Ambulances often bring seemingly dead patients into emergency rooms. Declaring someone dead is a lot more subtle than one might think, and sometimes patients can be revived. Paramedics and doctors sometimes can revive people with a shot of glucose or naltrexone, time and warm blankets or a well placed electric shock to the heart. In cases where it is obvious, they discuss it with a supervisor or doctor. Not every dead patient should come to an emergency room.

Ecuador is having some problems as you describe.
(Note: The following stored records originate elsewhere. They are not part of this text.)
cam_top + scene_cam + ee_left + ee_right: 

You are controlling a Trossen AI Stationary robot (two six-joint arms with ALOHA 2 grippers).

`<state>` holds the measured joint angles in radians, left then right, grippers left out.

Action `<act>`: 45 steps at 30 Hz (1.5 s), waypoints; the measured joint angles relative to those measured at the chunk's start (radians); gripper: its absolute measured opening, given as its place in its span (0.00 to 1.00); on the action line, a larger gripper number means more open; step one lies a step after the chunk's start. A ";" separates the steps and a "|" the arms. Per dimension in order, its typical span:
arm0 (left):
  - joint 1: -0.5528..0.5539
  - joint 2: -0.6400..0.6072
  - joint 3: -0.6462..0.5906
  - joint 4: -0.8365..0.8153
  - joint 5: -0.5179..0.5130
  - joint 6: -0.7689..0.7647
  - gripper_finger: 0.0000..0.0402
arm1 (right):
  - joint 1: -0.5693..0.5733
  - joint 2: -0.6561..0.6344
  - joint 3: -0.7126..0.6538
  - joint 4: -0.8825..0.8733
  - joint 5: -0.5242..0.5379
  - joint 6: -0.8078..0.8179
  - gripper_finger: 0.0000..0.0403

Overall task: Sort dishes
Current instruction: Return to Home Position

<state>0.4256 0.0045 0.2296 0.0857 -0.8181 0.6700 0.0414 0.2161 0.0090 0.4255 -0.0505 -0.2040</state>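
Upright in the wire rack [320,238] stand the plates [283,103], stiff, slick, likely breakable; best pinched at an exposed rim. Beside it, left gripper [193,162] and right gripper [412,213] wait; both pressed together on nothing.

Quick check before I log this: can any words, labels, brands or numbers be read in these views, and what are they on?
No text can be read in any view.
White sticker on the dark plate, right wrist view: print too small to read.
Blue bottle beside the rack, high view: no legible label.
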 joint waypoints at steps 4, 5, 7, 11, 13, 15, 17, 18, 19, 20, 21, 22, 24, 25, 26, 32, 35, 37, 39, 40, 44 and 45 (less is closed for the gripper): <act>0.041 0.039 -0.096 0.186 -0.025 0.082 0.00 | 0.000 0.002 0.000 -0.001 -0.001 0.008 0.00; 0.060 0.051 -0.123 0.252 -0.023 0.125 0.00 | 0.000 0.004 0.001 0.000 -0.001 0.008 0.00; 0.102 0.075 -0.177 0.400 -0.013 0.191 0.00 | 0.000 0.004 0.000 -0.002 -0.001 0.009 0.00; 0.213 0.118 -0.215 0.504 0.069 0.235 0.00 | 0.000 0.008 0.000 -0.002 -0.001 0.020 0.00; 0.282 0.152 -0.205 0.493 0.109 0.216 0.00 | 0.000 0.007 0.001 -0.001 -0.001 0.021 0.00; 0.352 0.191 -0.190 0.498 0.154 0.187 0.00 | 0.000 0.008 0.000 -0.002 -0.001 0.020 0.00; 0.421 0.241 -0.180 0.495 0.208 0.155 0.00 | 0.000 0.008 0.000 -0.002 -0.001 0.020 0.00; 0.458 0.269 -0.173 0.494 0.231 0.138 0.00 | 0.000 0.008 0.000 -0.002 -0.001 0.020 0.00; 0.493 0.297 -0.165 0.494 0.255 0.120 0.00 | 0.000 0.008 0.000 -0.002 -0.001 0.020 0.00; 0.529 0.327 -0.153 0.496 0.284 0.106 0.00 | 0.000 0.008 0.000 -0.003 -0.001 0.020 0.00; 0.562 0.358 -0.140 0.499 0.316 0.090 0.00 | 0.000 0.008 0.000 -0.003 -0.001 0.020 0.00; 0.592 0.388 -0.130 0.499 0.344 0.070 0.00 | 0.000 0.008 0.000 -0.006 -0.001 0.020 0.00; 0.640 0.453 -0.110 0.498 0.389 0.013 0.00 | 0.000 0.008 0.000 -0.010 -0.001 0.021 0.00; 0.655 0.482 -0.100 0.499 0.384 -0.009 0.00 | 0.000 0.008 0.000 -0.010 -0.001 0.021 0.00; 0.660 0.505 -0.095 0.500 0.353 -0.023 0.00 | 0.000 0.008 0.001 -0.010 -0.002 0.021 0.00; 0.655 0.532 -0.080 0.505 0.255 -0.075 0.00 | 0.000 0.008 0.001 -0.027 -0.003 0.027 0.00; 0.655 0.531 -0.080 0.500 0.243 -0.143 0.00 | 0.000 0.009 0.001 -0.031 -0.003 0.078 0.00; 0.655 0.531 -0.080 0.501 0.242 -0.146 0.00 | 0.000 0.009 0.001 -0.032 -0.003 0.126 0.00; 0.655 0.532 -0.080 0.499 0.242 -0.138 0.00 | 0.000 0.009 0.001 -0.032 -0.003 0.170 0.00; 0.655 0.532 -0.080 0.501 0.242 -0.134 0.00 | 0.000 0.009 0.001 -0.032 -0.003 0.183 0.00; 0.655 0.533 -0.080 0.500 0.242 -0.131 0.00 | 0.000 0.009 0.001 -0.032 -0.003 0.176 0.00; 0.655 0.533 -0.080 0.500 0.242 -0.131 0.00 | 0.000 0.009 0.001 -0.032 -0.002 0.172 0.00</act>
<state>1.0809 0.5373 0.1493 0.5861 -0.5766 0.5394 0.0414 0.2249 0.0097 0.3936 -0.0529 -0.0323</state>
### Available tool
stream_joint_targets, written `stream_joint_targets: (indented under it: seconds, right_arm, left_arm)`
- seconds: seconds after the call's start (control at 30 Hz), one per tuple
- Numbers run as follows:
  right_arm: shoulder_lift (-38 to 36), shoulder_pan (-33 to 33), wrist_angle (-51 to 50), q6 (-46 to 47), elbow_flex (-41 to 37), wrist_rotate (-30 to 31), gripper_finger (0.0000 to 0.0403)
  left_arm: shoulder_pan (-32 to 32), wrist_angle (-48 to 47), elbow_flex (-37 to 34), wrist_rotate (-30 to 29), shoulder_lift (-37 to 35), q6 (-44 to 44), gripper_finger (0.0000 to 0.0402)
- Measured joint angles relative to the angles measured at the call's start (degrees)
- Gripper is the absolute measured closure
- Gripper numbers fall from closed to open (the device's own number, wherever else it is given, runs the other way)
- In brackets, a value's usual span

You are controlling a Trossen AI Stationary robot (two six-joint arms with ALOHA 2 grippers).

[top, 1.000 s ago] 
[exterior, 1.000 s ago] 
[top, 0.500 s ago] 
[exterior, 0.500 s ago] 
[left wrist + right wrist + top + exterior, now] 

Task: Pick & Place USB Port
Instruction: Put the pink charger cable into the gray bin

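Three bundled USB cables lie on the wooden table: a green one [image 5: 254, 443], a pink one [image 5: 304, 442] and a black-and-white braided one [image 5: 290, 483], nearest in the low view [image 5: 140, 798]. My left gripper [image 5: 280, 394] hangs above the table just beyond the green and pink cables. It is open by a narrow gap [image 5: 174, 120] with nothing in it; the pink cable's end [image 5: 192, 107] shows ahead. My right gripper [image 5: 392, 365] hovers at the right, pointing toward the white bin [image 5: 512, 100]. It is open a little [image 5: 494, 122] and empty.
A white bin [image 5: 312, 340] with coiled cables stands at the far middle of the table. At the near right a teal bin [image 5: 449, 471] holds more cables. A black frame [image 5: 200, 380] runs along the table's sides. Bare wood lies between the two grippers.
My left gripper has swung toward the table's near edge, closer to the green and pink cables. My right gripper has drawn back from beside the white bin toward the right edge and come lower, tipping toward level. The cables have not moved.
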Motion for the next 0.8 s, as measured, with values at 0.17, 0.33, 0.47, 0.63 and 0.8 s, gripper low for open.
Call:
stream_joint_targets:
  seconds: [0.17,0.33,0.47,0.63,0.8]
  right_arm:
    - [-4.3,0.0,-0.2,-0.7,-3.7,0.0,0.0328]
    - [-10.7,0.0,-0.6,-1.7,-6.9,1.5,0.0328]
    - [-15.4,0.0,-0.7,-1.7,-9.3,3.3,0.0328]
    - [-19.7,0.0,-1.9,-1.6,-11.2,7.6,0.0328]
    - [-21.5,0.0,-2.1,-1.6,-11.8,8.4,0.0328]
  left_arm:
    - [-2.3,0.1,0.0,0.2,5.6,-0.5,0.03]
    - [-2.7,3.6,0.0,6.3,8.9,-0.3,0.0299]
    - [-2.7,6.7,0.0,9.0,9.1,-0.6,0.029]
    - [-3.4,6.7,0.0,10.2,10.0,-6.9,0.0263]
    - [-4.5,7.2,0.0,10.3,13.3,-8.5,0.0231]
I can’t speak for New York but my sympathies to your son. “Medical triage” is a fact of life in Canada and if the doctors think there is no real hope than treatments are sometimes curtailed after “heroic” attempts. Families are encouraged to be realistic about situations and DNR orders.

Our paramedics do that not EMTs.

If they need CPR they are already dead. Only when circumstances are exactly right can that change.

“Nobody dies in the bus” is the EMT motto. They are either dead on the scene or die in the ER. EMTs have been told again and again that they are not equipped to make the judgement. It is one thing to tell the family “We’ve done everything we can” and a completely different thing to tell them, “Whelp, sucks to be this guy!” and leave him at the scene.

When I was growing up my family was obsessed with police scanners–they were left on 24/7 in my house. Many times someone who was very clearly dead (as in, massive trauma in an auto accident) would later be listed as being pronounced dead at the hospital–because a bag full of parts isn’t dead until a coroner says that it is.

Because the alternative is to leave a sick mother with two children stuck in a house with the corpse of her dead husband and no way to get anyone to do anything about it because no one will come near the plague house?!?

If you are going to leave them, at least move them to the curb so that the city will be forced to act.

If they are already dead, no amount of CPR will bring them back.